Source records:
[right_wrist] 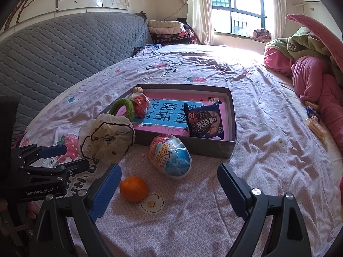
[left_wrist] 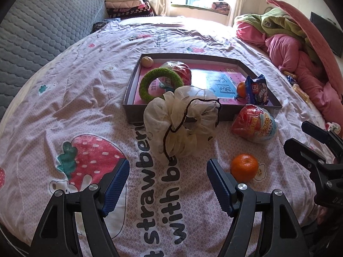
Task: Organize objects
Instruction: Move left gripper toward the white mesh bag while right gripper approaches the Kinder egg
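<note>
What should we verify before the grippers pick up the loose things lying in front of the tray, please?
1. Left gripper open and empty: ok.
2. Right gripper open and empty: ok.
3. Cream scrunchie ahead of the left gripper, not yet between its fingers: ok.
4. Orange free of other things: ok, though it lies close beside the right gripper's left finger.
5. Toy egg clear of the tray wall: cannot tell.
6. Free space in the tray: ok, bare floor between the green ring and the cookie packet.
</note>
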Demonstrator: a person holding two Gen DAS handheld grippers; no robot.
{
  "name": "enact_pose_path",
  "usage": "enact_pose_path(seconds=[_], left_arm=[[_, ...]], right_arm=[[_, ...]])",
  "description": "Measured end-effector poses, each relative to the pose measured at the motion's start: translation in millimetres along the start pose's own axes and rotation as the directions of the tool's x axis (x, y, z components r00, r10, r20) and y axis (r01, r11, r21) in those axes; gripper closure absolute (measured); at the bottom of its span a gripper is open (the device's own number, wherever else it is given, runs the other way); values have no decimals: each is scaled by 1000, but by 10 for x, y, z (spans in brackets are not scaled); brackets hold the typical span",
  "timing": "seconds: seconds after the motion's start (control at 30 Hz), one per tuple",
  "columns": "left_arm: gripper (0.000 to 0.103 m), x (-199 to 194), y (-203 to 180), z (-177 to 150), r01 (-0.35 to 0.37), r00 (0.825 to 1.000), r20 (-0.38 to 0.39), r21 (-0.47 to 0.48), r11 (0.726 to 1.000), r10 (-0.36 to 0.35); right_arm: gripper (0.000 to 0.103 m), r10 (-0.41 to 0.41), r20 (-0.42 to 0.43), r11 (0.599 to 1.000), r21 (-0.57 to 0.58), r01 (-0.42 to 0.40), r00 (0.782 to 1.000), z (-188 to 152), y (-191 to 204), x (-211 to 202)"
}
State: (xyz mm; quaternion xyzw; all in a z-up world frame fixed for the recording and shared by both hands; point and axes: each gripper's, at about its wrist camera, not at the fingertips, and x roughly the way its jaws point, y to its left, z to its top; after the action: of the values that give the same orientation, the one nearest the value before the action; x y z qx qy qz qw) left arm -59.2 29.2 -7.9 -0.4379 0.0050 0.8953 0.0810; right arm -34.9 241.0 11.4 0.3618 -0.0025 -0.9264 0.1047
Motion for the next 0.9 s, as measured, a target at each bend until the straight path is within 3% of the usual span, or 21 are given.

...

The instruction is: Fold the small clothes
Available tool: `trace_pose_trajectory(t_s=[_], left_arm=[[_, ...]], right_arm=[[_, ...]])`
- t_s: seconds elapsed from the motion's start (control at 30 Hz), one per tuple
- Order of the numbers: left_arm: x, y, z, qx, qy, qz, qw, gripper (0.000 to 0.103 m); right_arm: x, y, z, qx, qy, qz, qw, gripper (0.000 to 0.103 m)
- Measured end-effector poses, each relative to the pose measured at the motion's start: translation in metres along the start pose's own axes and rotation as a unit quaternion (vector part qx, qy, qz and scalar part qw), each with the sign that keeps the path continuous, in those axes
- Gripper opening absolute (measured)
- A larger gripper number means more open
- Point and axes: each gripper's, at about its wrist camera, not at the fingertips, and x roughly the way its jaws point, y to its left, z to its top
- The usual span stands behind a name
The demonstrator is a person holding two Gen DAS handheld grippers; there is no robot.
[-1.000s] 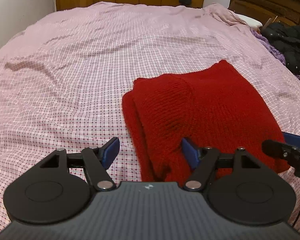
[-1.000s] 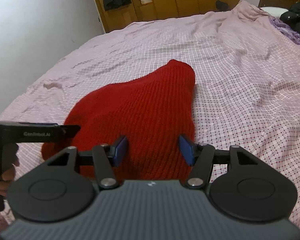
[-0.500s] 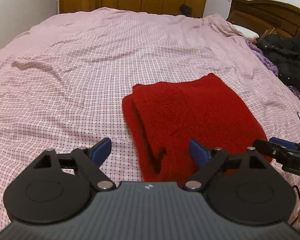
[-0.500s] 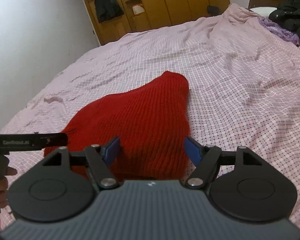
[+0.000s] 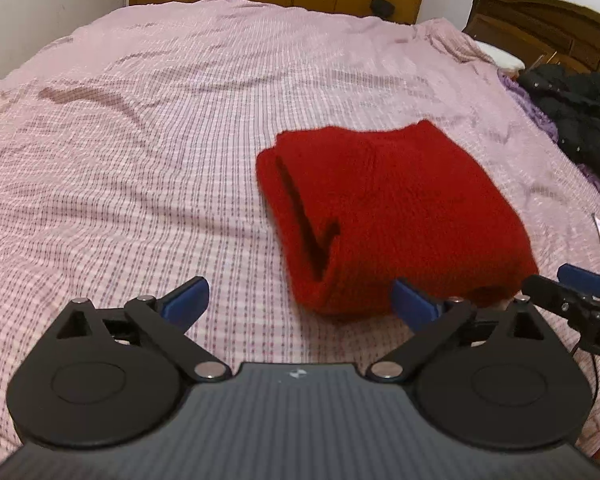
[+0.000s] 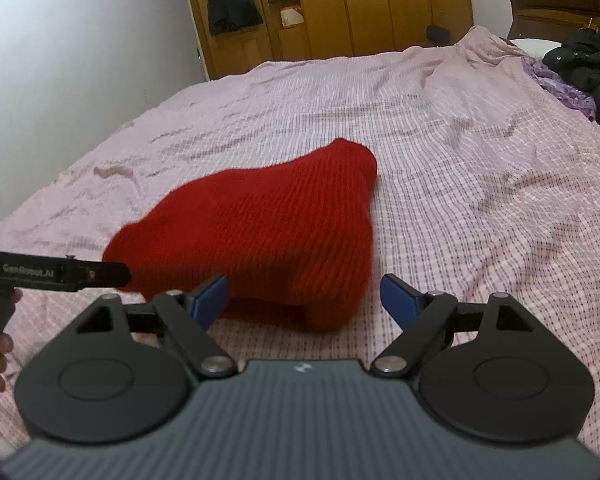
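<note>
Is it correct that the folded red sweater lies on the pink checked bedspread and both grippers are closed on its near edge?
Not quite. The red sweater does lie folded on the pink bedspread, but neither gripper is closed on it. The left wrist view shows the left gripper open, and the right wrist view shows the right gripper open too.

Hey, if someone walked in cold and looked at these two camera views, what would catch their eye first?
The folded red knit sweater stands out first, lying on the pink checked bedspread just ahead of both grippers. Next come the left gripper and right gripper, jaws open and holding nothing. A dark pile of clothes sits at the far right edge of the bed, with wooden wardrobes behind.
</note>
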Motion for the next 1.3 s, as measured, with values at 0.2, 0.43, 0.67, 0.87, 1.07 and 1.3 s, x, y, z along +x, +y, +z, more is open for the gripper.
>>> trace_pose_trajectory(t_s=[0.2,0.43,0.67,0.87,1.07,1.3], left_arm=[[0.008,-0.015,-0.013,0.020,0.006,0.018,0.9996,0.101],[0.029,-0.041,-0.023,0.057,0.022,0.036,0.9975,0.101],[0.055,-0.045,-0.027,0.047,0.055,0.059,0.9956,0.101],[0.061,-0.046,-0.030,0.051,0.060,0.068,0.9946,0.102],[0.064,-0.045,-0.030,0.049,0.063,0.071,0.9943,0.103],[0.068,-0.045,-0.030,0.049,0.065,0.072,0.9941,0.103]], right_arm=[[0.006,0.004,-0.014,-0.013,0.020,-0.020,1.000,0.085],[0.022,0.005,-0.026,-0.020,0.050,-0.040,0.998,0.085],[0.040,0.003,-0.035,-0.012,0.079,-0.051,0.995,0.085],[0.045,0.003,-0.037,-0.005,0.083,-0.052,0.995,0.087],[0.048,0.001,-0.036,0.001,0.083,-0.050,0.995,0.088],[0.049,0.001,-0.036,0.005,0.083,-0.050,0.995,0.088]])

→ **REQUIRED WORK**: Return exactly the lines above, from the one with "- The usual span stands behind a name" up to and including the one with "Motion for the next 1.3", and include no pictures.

→ **OUTPUT OF THE EXERCISE**:
- The usual span stands behind a name
The demonstrator is a person holding two Gen DAS handheld grippers; there is no robot.
[-1.000s] 
[-1.000s] 
[-0.500s] 
[-0.500s] 
[+0.000s] 
[+0.000s] 
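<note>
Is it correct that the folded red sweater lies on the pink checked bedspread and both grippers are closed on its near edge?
Not quite. The red sweater does lie folded on the pink bedspread, but neither gripper is closed on it. The left wrist view shows the left gripper open, and the right wrist view shows the right gripper open too.

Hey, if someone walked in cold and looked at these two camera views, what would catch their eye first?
The folded red knit sweater stands out first, lying on the pink checked bedspread just ahead of both grippers. Next come the left gripper and right gripper, jaws open and holding nothing. A dark pile of clothes sits at the far right edge of the bed, with wooden wardrobes behind.
</note>
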Motion for the next 1.3 s, as measured, with values at 0.2, 0.43, 0.67, 0.87, 1.07 and 1.3 s, x, y, z along +x, +y, +z, more is open for the gripper.

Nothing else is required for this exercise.